İran Günlüğü…

İran, İslam Devrimi’nden önce medeniyet içindeydi. İran bugün içinde bulunduğu şartlardan çok uzakta bir ülke olarak burada yaşayan insanlar, bu hale geleceğini hayal bile edemiyorlardı. Onlar Avrupa’yı geçmişler, Amerika’yı bile beğenmez olmuşlardı. Geniş otobanlar, parklar, müzeler, tiyatrolar, gösteri salonları, sinemalar, modern ve şık mimarisiyle devlet daireleri, petrol şirketleri…
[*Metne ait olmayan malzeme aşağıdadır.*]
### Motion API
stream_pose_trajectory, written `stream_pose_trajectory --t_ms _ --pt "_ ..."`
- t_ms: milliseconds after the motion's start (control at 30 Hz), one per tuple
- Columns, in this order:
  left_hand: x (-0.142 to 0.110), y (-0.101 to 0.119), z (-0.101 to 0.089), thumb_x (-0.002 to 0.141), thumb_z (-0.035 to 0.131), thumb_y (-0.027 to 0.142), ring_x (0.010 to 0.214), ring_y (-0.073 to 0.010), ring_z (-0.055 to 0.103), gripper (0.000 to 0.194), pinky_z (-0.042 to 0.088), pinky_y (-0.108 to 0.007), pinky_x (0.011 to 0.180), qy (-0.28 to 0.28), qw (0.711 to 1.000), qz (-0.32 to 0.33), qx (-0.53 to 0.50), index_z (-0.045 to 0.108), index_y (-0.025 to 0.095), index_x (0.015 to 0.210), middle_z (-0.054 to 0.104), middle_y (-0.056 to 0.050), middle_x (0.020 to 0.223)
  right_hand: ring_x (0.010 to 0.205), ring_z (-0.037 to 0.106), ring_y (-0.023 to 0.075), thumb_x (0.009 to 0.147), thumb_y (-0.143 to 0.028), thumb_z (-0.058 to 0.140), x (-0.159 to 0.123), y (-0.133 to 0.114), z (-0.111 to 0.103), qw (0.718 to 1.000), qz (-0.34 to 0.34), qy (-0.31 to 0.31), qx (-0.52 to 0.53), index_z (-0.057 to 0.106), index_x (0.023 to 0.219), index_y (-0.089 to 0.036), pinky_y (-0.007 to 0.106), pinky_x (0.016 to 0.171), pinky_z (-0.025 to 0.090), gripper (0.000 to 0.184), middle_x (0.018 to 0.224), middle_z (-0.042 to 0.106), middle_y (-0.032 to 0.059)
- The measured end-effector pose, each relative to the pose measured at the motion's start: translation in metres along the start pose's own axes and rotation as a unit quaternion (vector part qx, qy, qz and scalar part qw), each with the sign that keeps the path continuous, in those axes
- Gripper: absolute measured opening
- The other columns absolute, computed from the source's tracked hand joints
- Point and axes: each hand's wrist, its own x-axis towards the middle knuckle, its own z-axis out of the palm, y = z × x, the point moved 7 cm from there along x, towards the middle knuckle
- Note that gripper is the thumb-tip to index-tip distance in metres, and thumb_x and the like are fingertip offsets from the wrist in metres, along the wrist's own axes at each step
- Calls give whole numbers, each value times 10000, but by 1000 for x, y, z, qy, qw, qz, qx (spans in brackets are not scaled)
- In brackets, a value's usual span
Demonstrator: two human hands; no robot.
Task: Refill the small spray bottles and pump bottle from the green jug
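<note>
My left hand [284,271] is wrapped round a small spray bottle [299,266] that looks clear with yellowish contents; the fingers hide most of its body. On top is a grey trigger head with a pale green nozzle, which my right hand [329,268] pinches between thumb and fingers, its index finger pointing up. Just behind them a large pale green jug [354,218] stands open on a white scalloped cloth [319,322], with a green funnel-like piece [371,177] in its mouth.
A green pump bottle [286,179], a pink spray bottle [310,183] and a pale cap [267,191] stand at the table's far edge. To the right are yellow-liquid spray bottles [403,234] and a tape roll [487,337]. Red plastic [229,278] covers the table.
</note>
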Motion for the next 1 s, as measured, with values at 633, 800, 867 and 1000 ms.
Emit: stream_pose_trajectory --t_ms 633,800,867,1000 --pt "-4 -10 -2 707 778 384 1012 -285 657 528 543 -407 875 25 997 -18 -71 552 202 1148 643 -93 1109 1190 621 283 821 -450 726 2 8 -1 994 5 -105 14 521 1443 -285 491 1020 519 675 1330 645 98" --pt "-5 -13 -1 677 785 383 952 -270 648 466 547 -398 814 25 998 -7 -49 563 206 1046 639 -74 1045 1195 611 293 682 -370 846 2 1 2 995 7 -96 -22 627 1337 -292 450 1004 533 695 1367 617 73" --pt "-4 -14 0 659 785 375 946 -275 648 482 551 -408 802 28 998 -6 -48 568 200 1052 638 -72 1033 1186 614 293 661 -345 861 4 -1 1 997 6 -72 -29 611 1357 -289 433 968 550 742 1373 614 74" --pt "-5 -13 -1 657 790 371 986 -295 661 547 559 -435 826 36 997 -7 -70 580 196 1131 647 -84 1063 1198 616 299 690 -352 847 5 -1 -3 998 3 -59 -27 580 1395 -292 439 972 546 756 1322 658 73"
Şans bu ya işte, Koskoca bir Ülkenin gelecek ile ilgili kaderini etkileyecek bir seçim öncesinin arifesinde, belki de tesadüf olarak organize edilen 3ncü Tahran Turizm Fuarında yaşanan gelişmeler ve sokakta dalgalanan halk coşkusu arasında sıkışıp kalmış bir durumda olup bitenleri kendimce anlamaya çalıştım. Ülkenin bundan sonra nerelere gideceği tüm Dünya Ülkeleri tarafından merak edilen burada yaşayan toplumun patlamaya hazır bir bomba gibi atan yüreğinin sesine az da olsa şahit oldum.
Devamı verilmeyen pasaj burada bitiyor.